Composite Score : Single metric combining results from multiple benchmark tests. For TPC-H, this is QphH@Size. For TPC-DS, QphDS@Size.
Concurrent Streams : Multiple query streams executing simultaneously to test throughput performance. Each stream runs a complete set of queries in parallel with other streams.
D¶
Databricks
: Unified analytics platform built on Apache Spark. Supported via DatabricksAdapter for SQL Warehouse and cluster execution.
Data Generation
: Process of creating synthetic benchmark data at specified scale factors. Uses tools like dbgen (TPC-H) or dsdgen (TPC-DS).
Data Loading : Process of importing generated data files into the target database. May involve schema creation, constraints, indexes, and validation.
Dialect : SQL syntax variant specific to a database system. BenchBox uses sqlglot for dialect translation (e.g., PostgreSQL → Snowflake).
Dry Run : Preview mode that generates queries and configuration without executing against a database. Useful for validation and cost estimation.
DuckDB : In-process analytical database with fast query performance. Default platform for BenchBox local testing.
E¶
ETL (Extract, Transform, Load) : Data pipeline pattern central to TPC-DI benchmark. Involves extracting data from sources, transforming it, and loading into warehouse.
Execution Phase : Distinct stage of benchmark execution tracked separately: setup, data generation, schema creation, data loading, validation, and query execution.
Execution Time : Time taken to execute a query or complete benchmark run, excluding setup and data loading unless specified.
G¶
Generator
: Tool that creates benchmark data files. Examples: dbgen (TPC-H), dsdgen (TPC-DS), datagen (TPC-DI).
H¶
H2O.ai Benchmark : Benchmark comparing data manipulation tools (databases, dataframes, query engines) using groupby operations.
I¶
Incremental Loading : Loading data in batches over time, as tested in TPC-DI benchmark through incremental update batches.
J¶
JoinOrder Benchmark : Real-world benchmark based on IMDB data, testing join query optimization with complex multi-table queries.
M¶
Maintenance Function : Data modification operations (INSERT, UPDATE, DELETE) executed in the Maintenance Test phase of TPC benchmarks. These operations permanently modify the database and require a database reload before running additional power or throughput tests. In TPC-H, these are called Refresh Functions (RF1 and RF2). See TPC-H Maintenance Test.
Measurement Interval : Time period during which performance metrics are collected for throughput test calculations.
Metric Tons : TPC-H scale factor 1 represents approximately 1 GB of data or 1 metric ton of goods in the business scenario.
O¶
OLAP (Online Analytical Processing) : Workload type characterized by complex read queries, aggregations, and analytics over large datasets. Most BenchBox benchmarks are OLAP-focused.

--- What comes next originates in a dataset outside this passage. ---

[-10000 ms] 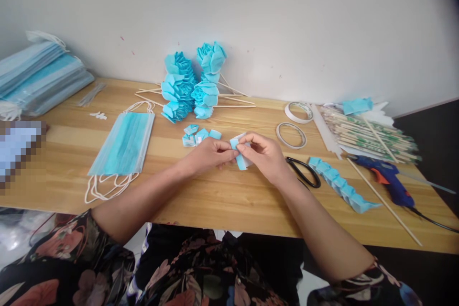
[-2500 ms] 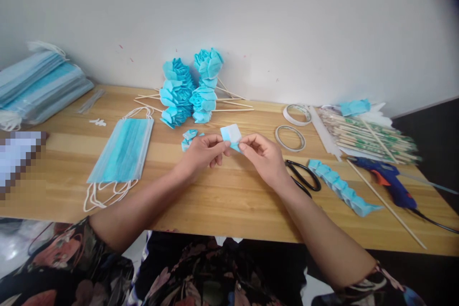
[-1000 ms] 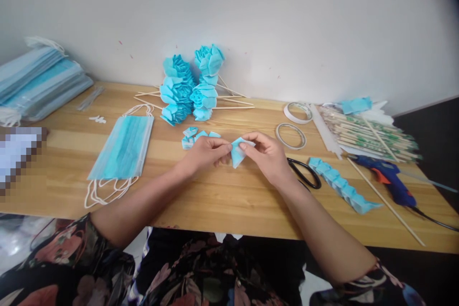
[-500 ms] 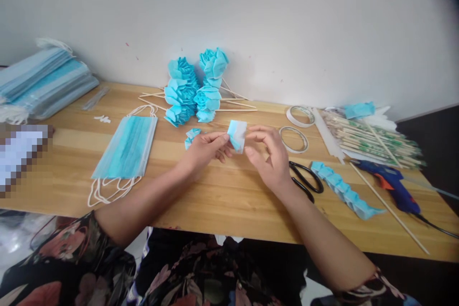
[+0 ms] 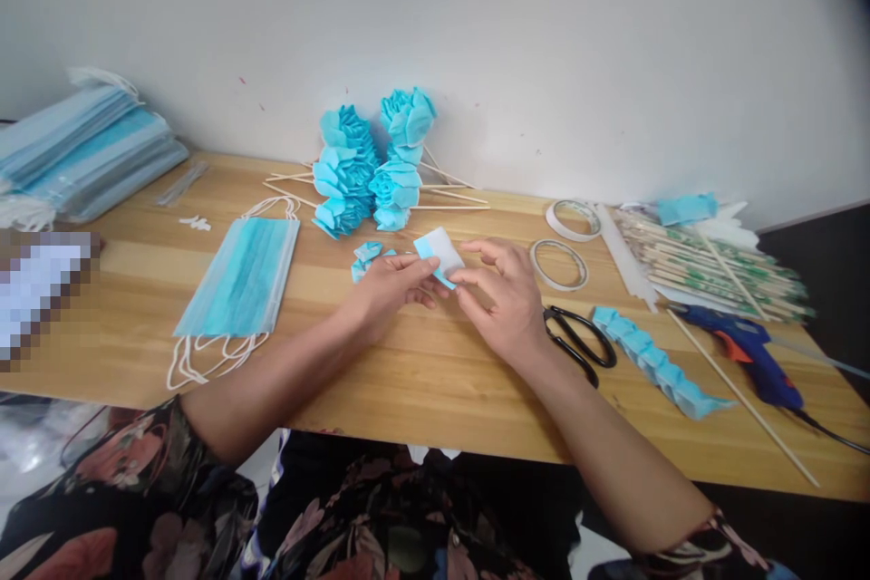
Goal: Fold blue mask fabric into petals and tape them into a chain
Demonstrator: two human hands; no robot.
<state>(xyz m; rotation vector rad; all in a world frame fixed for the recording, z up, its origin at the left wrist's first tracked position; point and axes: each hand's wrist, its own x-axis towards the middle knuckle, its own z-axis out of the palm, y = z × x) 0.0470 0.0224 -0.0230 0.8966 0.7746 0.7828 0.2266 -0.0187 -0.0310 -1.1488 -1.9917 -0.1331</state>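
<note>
My left hand and my right hand meet over the middle of the wooden table. Both pinch a small light-blue and white folded piece of mask fabric, held just above the tabletop. Small folded blue pieces lie just behind my left hand. A flat blue face mask with white ear loops lies to the left. Black scissors rest right beside my right wrist.
Blue fabric flowers on wooden sticks lean at the wall. Two tape rolls, a folded blue strip, a blue glue gun, a bundle of sticks lie right. A stack of masks sits far left.
The folded piece has been turned and refolded between my fingers over the last seconds. It now shows a flat white face, raised a little between both hands. The view shifted slightly.
</note>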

OLTP (Online Transaction Processing) : Workload type characterized by many short read/write transactions. Not the primary focus of BenchBox but relevant for mixed workloads.
P¶
Parquet : Columnar storage file format commonly used for analytical workloads. Default output format for BenchBox data generation.
Performance Run : Official benchmark execution following TPC rules for result reporting and comparison.
Platform : Target database system for benchmark execution. BenchBox supports DuckDB, ClickHouse, Databricks, Snowflake, BigQuery, Redshift.
Power Test : Single-stream benchmark execution measuring query response time. Runs each query once in sequence. Produces geometric mean or QphH metric.
Read Primitives : Microbenchmark suite testing fundamental database operations (scans, filters, aggregations, joins) using TPC-H data.
Q¶
QphDS@Size : TPC-DS composite performance metric: “Queries per hour at database size”. Combines power and throughput test results.
QphH@Size
: TPC-H composite performance metric: “Queries per hour at database size”. Formula: (3600 / geomean_power_time) * throughput_factor / scale_factor.
Query ID
: Unique identifier for a benchmark query. Examples: "q1", "query42", "Q01".
Query Parameter : Variable value substituted into query template during execution. TPC benchmarks use random parameters for different runs.
Query Stream : Sequence of queries executed in a specific order. Throughput tests use multiple concurrent streams.
Query Substitution : Process of replacing parameter placeholders in query templates with actual values.
Query Template : Query with parameter placeholders that can be instantiated multiple times with different values.
R¶
Redshift
: Amazon Web Services cloud data warehouse. Supported via RedshiftAdapter.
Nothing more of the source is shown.